/// Malika Djardi ///



Surprenante Malika Djardi ! À partir d’entretiens enregistrés avec sa mère, son premier solo (Sa Prière) avait la qualité d’un recueillement. Mais tambour battant, elle libérait ensuite d’autres énergies dans un duo (Horion) plein de rage et d’humour. Mêlant intelligemment la musicalité des excès et la maîtrise des expressions, Malika Djardi nous embarque aujourd’hui dans un vigoureux trio (auquel s’ajoute un “invité surprise”), où elle joue à semer les indices d’une narration dansée au sein de laquelle présences et figures sauraient relier rituels archaïques, problématiques identitaires des temps présents et vestiges du futur. La scène devient ainsi espace de projection d’un univers nourri d’images de science-fiction, avec musiques de cinéma sous-jacentes. Costumes et masques énigmatiques (réalisés par la costumière et designer Marie Colin-Madan), sculpture-totem d’Alejandro Garcia Contreras, puzzle de matières scénographiques, évoquent ce qui survit d’un naufrage post-apocalyptique.


Malika Djardi

C’est à Villeurbanne, où elle est née, que Malika Djardi prend ses premiers cours de danse. Au lycée, elle s’inscrit dans une option arts appliqués avant de commencer un enseignement universitaire en arts du spectacle. Elle se dirige ensuite vers un cursus d’études supérieures à l’Université du Québec à Montréal puis au Centre National de Danse Contemporaine d’Angers, de 2009 à 2011. De là datent ses premiers essais chorégraphiques : un solo, Replay, et une pièce de groupe, Love Song, conçue dans le cadre du projet SKITE en 2010 à Caen.
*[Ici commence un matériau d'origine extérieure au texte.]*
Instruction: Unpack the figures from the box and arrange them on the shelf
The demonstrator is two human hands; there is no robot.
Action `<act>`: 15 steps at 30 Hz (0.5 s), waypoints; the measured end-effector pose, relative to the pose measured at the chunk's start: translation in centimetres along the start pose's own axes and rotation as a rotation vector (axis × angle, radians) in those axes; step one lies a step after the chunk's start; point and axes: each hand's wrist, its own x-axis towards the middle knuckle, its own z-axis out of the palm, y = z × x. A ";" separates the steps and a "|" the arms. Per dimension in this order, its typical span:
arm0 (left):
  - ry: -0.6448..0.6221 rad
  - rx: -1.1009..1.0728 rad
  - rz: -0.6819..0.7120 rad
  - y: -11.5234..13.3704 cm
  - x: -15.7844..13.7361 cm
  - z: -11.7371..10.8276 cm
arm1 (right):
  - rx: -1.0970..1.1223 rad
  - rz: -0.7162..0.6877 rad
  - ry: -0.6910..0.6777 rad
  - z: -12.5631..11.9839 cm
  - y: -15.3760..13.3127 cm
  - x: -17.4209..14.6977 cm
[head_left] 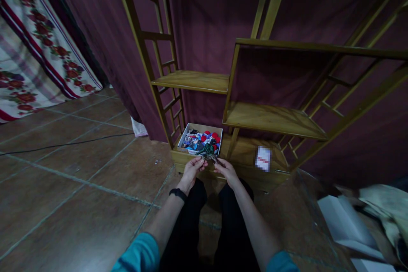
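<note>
A small dark green and grey figure-like piece (208, 153) with an uneven outline is held between my two hands, just in front of a shallow box. Its exact kind is too small to make out. My left hand (193, 168), with a black band on the wrist, pinches its left side. On the other side, the fingertips of my right hand (227, 170) are closed on its right edge. Behind it stands the white-rimmed cardboard box (182, 141), filled with many small pieces in red, blue, white and black. The held piece overlaps the box's front right part in view.
The box rests on the lowest board of a wooden shelf unit (191, 78). A blurred white and red packet (263, 158) lies on the board to the right. A white carton (347, 223) is on the floor at right. A black cable (79, 141) crosses the tiles.
</note>
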 end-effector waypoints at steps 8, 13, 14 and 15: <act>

Interprète pour d’autres chorégraphes et metteurs en scène (Mélanie Perrier, Pierre Droulers, Joris Lacoste, Ola Maciejewska, Clyde Chabot et Alexandre Roccoli), elle crée le solo Sa Prière en avril 2014 dans le cadre du festival Danseur à Bruxelles, puis le duo Horion, présenté lors des Rencontres Chorégraphiques Internationales de Seine-Saint-Denis en mai 2016.